Beau Lotto – Keynote Speaker
Neuro-Scientist and Founder and CEO of Lab of Misfits Studio
Beau Lotto‘s Biography
Dr Beau Lotto is a globally renowned neuro-scientist as well as Founder and CEO of Lab of Misfits Studio, the world’s first neuro-design studio. The lab creates unique real-world ‘experiential-experiments’ that places the public at the centre of the process of discovery. By spanning social and personal boundaries between people, brands and institutions, the Lab’s aim is to create, expand and apply their insights into what it is to be a perceiving human.
Public engagement, in the broadest sense, is at the core of what Beau does. By enabling people to experience what it is to be a scientist, Lotto’s aim is to encourage them to see science not as an academic investigation but as a way of being that is relevant to every aspect of their lives.
Lotto has always looked outside the lab environment in order to collaborate with those who share his interest in exploring different ways of seeing – and doing – things, be they scientists, artists, musicians, educationalists, designers or entire businesses. As a result his domain is as much a creative studio as a lab, whose output ranges from art installations and visual illusions to workshops designed for corporate leaders.
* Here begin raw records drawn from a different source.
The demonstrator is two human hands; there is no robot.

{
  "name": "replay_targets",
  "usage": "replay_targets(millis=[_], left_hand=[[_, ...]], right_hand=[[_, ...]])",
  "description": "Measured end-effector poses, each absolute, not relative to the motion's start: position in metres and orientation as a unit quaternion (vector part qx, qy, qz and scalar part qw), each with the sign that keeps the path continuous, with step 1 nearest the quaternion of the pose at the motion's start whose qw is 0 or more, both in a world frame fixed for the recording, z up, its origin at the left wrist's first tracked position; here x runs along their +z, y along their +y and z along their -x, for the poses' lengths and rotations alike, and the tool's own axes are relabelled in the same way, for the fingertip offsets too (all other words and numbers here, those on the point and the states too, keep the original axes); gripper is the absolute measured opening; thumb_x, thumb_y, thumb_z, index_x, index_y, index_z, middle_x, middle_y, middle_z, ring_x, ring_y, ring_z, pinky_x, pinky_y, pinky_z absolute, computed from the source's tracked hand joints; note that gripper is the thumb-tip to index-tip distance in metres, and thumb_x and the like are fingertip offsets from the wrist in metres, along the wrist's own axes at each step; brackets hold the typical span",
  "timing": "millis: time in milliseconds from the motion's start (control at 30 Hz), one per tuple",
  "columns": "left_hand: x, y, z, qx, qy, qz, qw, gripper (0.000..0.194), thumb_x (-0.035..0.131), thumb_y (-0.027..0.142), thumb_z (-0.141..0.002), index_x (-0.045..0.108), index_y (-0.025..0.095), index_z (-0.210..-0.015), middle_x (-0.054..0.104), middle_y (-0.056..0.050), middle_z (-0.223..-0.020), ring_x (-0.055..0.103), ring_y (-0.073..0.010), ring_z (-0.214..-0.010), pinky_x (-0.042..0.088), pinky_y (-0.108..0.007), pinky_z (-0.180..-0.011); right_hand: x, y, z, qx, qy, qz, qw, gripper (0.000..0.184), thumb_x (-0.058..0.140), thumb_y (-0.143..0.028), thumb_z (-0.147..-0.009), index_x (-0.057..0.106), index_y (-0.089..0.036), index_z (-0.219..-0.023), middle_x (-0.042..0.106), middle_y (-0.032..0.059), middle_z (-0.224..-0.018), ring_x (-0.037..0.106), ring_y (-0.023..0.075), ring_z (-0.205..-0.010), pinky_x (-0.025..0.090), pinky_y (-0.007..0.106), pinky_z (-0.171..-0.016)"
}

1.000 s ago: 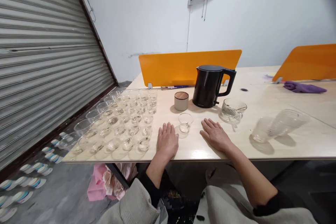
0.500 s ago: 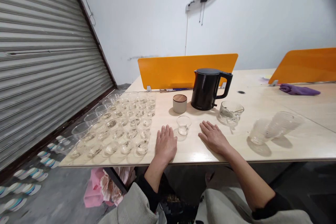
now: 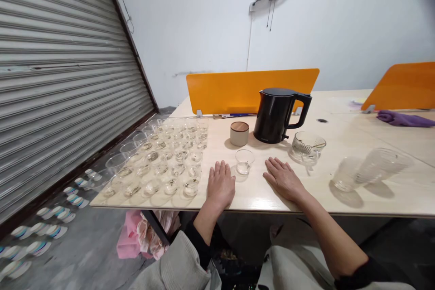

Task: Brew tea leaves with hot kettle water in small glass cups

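My left hand (image 3: 221, 184) lies flat on the tabletop near the front edge, fingers stretched out, holding nothing. Flat on the table to its right rests my right hand (image 3: 284, 178), also with fingers extended and nothing in it. Between and slightly beyond them stands a small clear plastic cup (image 3: 244, 161) with dark bits at its bottom. Behind that cup is a pale canister with a wooden lid (image 3: 239, 134). A black electric kettle (image 3: 276, 118) stands farther back, its handle to the right. Beyond my right hand sits a ribbed glass cup (image 3: 307, 145) with dark strands inside.
Many clear cups (image 3: 161, 156) with dark bits crowd the table's left side. Stacked clear cups (image 3: 379, 166) lie on their side at right. Orange partitions (image 3: 220, 93) stand behind, near a purple cloth (image 3: 404, 118). White-lidded containers (image 3: 44, 229) line the floor at left.
The whole scene has shifted slightly right in view as the camera turned a little left. Both hands stay flat on the table, and the objects stay in place.
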State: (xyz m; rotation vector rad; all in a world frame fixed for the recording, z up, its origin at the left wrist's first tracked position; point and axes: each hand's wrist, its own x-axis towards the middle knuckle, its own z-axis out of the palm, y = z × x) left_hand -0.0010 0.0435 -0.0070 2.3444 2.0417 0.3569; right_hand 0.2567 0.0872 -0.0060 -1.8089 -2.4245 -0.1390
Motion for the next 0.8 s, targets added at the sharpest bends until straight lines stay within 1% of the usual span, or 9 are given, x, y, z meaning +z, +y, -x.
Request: replay_targets(millis=[233,367,433,500,567,633,700,733,800], left_hand=[[-0.006,0.044,0.002,0.116,0.655,-0.746,0.009,0.059,0.033,0.034,-0.105,0.040,0.009,-0.158,0.030,-0.016,-0.170,0.023,-0.0340,-0.159,0.020,-0.053,-0.130],[-0.007,0.044,0.002,0.122,0.650,-0.750,0.018,0.060,0.032,0.033,-0.105,0.039,0.005,-0.158,0.030,-0.018,-0.169,0.022,-0.0356,-0.159,0.020,-0.055,-0.129],[-0.007,0.044,0.002,0.122,0.649,-0.751,0.020,0.061,0.032,0.033,-0.105,0.039,0.005,-0.158,0.030,-0.019,-0.169,0.022,-0.0362,-0.159,0.020,-0.055,-0.129],[-0.008,0.044,0.001,0.122,0.650,-0.750,0.020,0.060,0.032,0.033,-0.105,0.040,0.005,-0.158,0.030,-0.019,-0.169,0.022,-0.0361,-0.159,0.020,-0.055,-0.129],[-0.008,0.044,0.001,0.123,0.651,-0.749,0.016,0.059,0.032,0.032,-0.105,0.041,0.006,-0.157,0.031,-0.018,-0.169,0.023,-0.0360,-0.159,0.020,-0.055,-0.129],[-0.007,0.043,0.001,0.122,0.652,-0.749,0.015,0.059,0.032,0.031,-0.105,0.041,0.006,-0.157,0.031,-0.018,-0.169,0.024,-0.0359,-0.158,0.021,-0.055,-0.129],[-0.006,0.042,0.001,0.119,0.653,-0.748,0.017,0.059,0.032,0.031,-0.105,0.041,0.005,-0.157,0.031,-0.019,-0.169,0.025,-0.0361,-0.158,0.021,-0.055,-0.129],[-0.006,0.042,0.001,0.118,0.653,-0.748,0.017,0.059,0.032,0.031,-0.105,0.041,0.005,-0.157,0.031,-0.019,-0.169,0.025,-0.0361,-0.158,0.021,-0.055,-0.129],[-0.006,0.041,0.001,0.117,0.652,-0.749,0.015,0.059,0.032,0.032,-0.105,0.041,0.004,-0.157,0.031,-0.019,-0.169,0.025,-0.0363,-0.158,0.021,-0.054,-0.129]], right_hand=[[-0.005,0.087,-0.257,-0.044,-0.801,0.593,0.065,0.062,0.034,-0.044,-0.104,0.047,-0.013,-0.156,0.037,0.0161,-0.167,0.032,0.0346,-0.155,0.028,0.059,-0.124],[-0.006,0.087,-0.256,-0.038,-0.806,0.584,0.094,0.060,0.035,-0.044,-0.103,0.051,-0.013,-0.153,0.041,0.0173,-0.164,0.035,0.0356,-0.153,0.029,0.061,-0.122],[-0.003,0.083,-0.259,-0.033,-0.809,0.569,0.145,0.058,0.037,-0.043,-0.103,0.053,-0.014,-0.151,0.046,0.0177,-0.161,0.040,0.0341,-0.150,0.035,0.056,-0.121],[0.007,0.074,-0.266,-0.038,-0.791,0.567,0.227,0.057,0.039,-0.044,-0.103,0.055,-0.015,-0.149,0.056,0.0178,-0.154,0.051,0.0323,-0.143,0.044,0.049,-0.115],[0.028,0.060,-0.280,-0.066,-0.745,0.587,0.310,0.056,0.040,-0.047,-0.103,0.055,-0.017,-0.148,0.066,0.0169,-0.140,0.063,0.0314,-0.127,0.052,0.044,-0.104],[0.056,0.047,-0.297,-0.121,-0.691,0.618,0.354,0.055,0.040,-0.048,-0.104,0.054,-0.018,-0.148,0.072,0.0160,-0.126,0.069,0.0305,-0.109,0.056,0.042,-0.090],[0.086,0.040,-0.315,-0.190,-0.647,0.656,0.340,0.056,0.040,-0.047,-0.104,0.054,-0.015,-0.148,0.073,0.0168,-0.116,0.069,0.0311,-0.099,0.055,0.041,-0.080],[0.099,0.040,-0.323,-0.215,-0.633,0.675,0.313,0.055,0.040,-0.046,-0.104,0.055,-0.015,-0.146,0.073,0.0172,-0.115,0.069,0.0318,-0.098,0.054,0.041,-0.077],[0.121,0.047,-0.336,-0.235,-0.622,0.710,0.234,0.051,0.039,-0.042,-0.103,0.061,-0.015,-0.141,0.072,0.0187,-0.116,0.069,0.0323,-0.098,0.052,0.039,-0.072]])
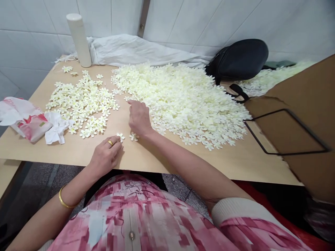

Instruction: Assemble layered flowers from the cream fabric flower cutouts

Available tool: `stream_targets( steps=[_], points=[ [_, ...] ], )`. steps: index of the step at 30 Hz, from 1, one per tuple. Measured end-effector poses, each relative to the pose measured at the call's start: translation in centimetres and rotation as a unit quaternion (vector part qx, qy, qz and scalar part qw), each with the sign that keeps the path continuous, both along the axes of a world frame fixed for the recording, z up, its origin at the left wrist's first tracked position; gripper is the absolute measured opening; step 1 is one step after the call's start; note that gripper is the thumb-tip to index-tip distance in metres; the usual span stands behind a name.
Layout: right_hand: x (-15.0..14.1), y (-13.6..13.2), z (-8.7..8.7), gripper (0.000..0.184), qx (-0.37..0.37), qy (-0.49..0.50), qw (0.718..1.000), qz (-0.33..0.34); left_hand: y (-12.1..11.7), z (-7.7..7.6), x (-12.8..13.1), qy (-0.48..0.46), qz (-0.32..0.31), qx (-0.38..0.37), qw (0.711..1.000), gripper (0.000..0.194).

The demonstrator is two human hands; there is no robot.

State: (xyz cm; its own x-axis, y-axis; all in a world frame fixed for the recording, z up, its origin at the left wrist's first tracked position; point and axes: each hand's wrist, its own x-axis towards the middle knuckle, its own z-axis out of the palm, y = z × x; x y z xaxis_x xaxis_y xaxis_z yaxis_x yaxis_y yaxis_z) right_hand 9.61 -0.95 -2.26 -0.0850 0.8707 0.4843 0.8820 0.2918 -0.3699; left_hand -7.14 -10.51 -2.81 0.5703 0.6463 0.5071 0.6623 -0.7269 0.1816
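My left hand (106,155), with a ring on one finger, rests near the table's front edge. Its fingers are closed at a small cream-white flower (120,137), which pokes out at the fingertips. My right hand (140,118) lies at the left edge of a large heap of the same flowers (178,101). Its fingers are curled, and the index fingertip reaches a flower (127,98) at the heap's edge; what lies under the fingers is hidden. Below its wrist sits a single loose flower (134,136). A smaller spread of flowers with yellow centres (83,101) covers the table's left part.
Crumpled red and white wrapping (32,122) lies at the left edge. A white cylinder (80,40) stands at the back beside white cloth (131,48). Behind the heap is a black bag (240,59). A cardboard box (300,104) and a black wire frame (303,153) are at the right.
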Motion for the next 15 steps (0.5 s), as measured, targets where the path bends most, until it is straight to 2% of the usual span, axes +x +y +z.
stream_targets(
  steps=[3, 6, 10, 15],
  points=[
    [-0.8, -0.5, -0.6, 0.037, 0.005, -0.126, 0.992, 0.024, -0.1, 0.2, -0.2, -0.034, 0.006, -0.003, 0.999, 0.019],
    [-1.0, -0.9, -1.2, 0.038, 0.038, -0.190, 0.980, 0.052, 0.0, 0.4, -0.4, -0.066, 0.011, -0.015, 0.998, 0.017],
    [-1.1, -1.3, -1.6, 0.037, 0.088, -0.210, 0.971, 0.065, 0.2, 0.5, -0.7, -0.093, 0.019, -0.027, 0.995, 0.015],
    [-1.1, -1.1, -1.5, 0.032, 0.051, -0.186, 0.981, 0.021, 0.3, 0.4, -0.6, -0.081, -0.006, -0.034, 0.996, 0.022]
  ],
)
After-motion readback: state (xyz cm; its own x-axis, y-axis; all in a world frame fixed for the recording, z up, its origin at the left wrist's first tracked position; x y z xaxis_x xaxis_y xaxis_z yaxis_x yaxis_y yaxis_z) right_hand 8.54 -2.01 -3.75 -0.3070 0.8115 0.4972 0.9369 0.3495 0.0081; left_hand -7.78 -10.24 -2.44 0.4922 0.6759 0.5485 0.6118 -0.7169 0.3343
Lotto’s ambitious ideas about the relevance of science to ordinary people have taken him to places where few other scientists have ventured – including into exhibition space inside the world’s best-known Science Museum, in London, where Lab of Misfits was resident from 2010–12. While at the museum, Lab of Misfits pushed public engagement in science to new levels by involving the public directly in experiments. Lotto’s education programme led to the publication of the first-ever, peer-reviewed scientific paper written by schoolchildren.
Lotto is currently a Professor at University London Goldsmiths College and a Visiting Scholar at NYU.
In 2017, Lotto published his first major book, Deviate: The Science of Seeing Differently. He draws on over two decades of pioneering research to explain that our brain hasn’t evolved to see the world accurately.